EXERCISE OBJECTIVE:
Each line below must be reproduced exactly, though the pictures are to be dropped.

DATASET EXTRACT:
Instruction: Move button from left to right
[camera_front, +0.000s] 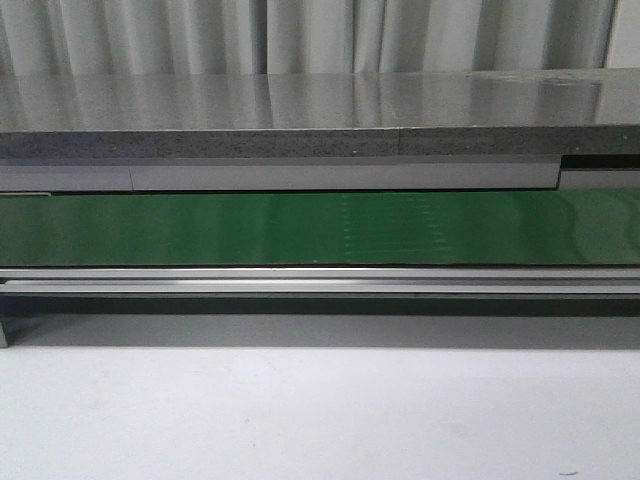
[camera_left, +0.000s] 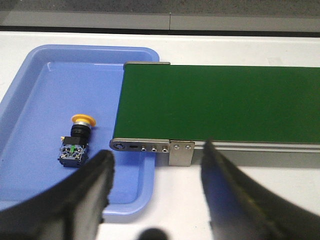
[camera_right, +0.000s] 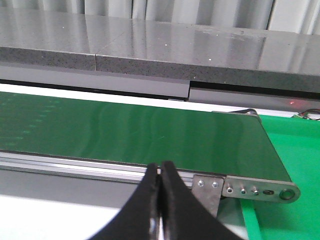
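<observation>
You see the small push-button switch with its round yellow-orange cap and black boxy body lying on its side in the shallow light-blue plastic tray, near the tray's middle and just beside the left end of the long green conveyor belt, not touching it. The tray sits on the white counter with the belt's metal end bracket reaching over its right rim. Your left gripper hovers above the tray's near right corner and the belt end, its black fingers spread wide apart with nothing between them. Your right gripper hangs near the belt's right end, its dark fingers pressed together and holding nothing. Past that end you see a green bin. In the front view the belt runs across the whole width, bare, with a grey stone-like ledge behind it and neither arm showing.
</observation>
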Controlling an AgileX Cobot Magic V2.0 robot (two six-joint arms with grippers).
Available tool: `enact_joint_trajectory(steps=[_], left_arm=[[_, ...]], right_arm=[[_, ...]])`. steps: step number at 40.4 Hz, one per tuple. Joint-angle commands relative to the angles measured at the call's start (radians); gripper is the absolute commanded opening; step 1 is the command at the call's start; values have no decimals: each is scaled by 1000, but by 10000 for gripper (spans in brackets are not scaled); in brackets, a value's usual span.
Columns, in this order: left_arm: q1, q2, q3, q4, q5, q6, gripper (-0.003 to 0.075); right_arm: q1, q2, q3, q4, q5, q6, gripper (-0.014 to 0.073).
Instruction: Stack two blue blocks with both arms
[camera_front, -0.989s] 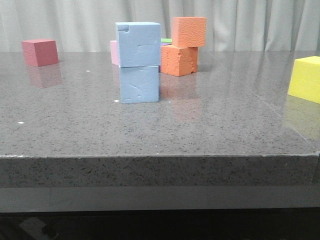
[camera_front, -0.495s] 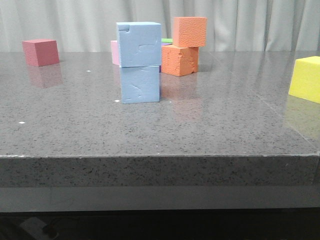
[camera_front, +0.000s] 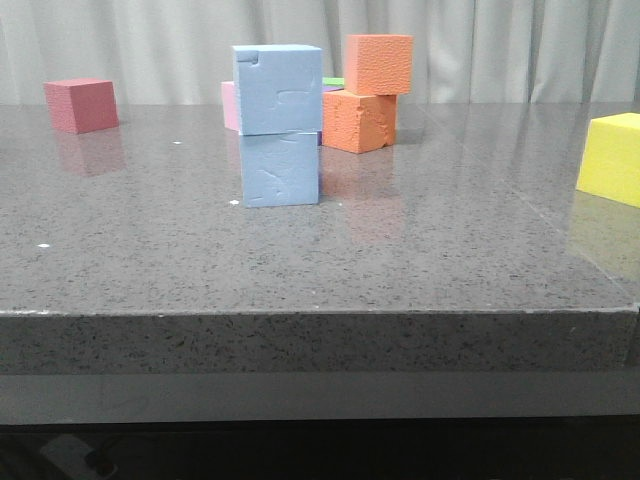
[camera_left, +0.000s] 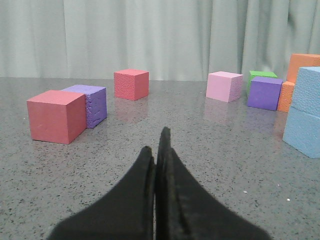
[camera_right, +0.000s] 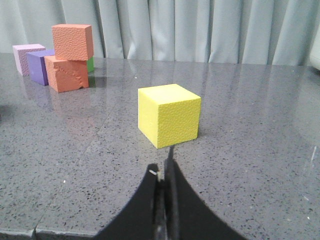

OUTPUT OF THE EXERCISE:
Instruction: Move button from left to right
[camera_front, +0.000s] 
[camera_left, +0.000s] 
[camera_right, +0.000s] 
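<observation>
You see the small push-button switch with its round yellow-orange cap and black boxy body lying on its side in the shallow light-blue plastic tray, near the tray's middle and just beside the left end of the long green conveyor belt, not touching it. The tray sits on the white counter with the belt's metal end bracket reaching over its right rim. Your left gripper hovers above the tray's near right corner and the belt end, its black fingers spread wide apart with nothing between them. Your right gripper hangs near the belt's right end, its dark fingers pressed together and holding nothing. Past that end you see a green bin. In the front view the belt runs across the whole width, bare, with a grey stone-like ledge behind it and neither arm showing.
</observation>
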Controlling an AgileX Cobot Magic V2.0 robot (two six-joint arms with grippers).
Available tool: `enact_joint_trajectory(steps=[_], left_arm=[[_, ...]], right_arm=[[_, ...]])`. steps: step number at 40.4 Hz, one per tuple. Joint-angle commands relative to the angles measured at the call's start (radians); gripper is the absolute commanded opening; step 1 is the command at the call's start; values have no decimals: each is scaled by 1000, but by 10000 for gripper (spans in brackets are not scaled); in brackets, a value's usual span.
Columns, in this order: left_arm: q1, q2, q3, q4, q5, q6, gripper (-0.003 to 0.075); right_arm: q1, q2, q3, q4, q5, q6, gripper (-0.014 to 0.073).
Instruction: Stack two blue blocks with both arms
[camera_front, -0.989s] 
[camera_front, -0.495s] 
[camera_front, +0.000s] 
[camera_left, +0.000s] 
[camera_right, +0.000s] 

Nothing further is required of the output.